After obtaining all the QRS, recognize the QRS complex based on the adaptive threshold technique. Initially the threshold is set based on the maximum value of ECG sample. In the recognition of maximum peak of sample, the threshold will automatically adjust the value regarding to peak sample [1]. The RR interval of ECG signal will be recorded in temporary buffer for threshold. When the QRS recognize by threshold, threshold will adjust the second time as fast as first. In our techniques, each time buffer will be updated by average of RR interval. If the QRS not recognize then threshold value must be change automatically. When the QRS recognition is completed, the proposed system shows the arrhythmia. In feature extraction total 20 features are calculated. Out of 20; 9 features are time domain next 9 are frequency domain, and last two are high level feature (RR Interval and wavelet energy).

2.4 Classification of ECG

The neural network contains the large number of neurons which are connected to each other to transfer and receives the data simultaneously. Each neuron in the network assigns the weight that represents the state of network and during the learning process each neurons weight must be updated. The proposed model of neural network has fully connected hidden layers for extracting the feature and classifies the arrhythmia abnormalities. The neural network was implemented on MATLAB R2014a. We used the general sparsed neural network (GSNN) to decrease the features and reduce the computational time. The feature extraction has different descriptive parameter and data by principle component analysis from the ECG signals. The GSNN is trained and classified based on the feature vectors. In the final result analysis stage used all the MIT-BIH dataset to maintain the effectiveness of the proposed framework.
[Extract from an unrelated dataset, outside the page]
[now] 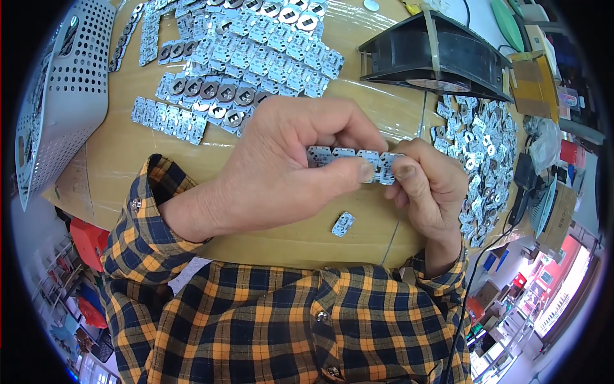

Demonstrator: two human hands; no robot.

This defines the modules that should be regarded as the design for cost forecasting of a strong neural network model. A commonplace counterfeit neuron as well as the demonstrating of a multi-stage neuron system was represented in Fig. 2. The sign stream from sources of info \(B_{1} , \ldots ,{\text{B}}_{n}\) are viewed as unidirectional, shown by bolts to the neuron’s yield sign stream (O). The O input for neuron output is provided as:

$$O = f\left( {net} \right) = f\left( {\mathop \sum \limits_{i = 1}^{n} A_{i} B_{\text{i}} } \right)$$
(1)

where \({\text{A}}_{\text{i}}\), Bi are the weight vector and the capacity is \(f\left( {net} \right)\).

Fig. 2
figure 2

System process flowchart of arrhythmia detection using GSNN

The variable network is defined by the weight and information vectors as a scalar consequence.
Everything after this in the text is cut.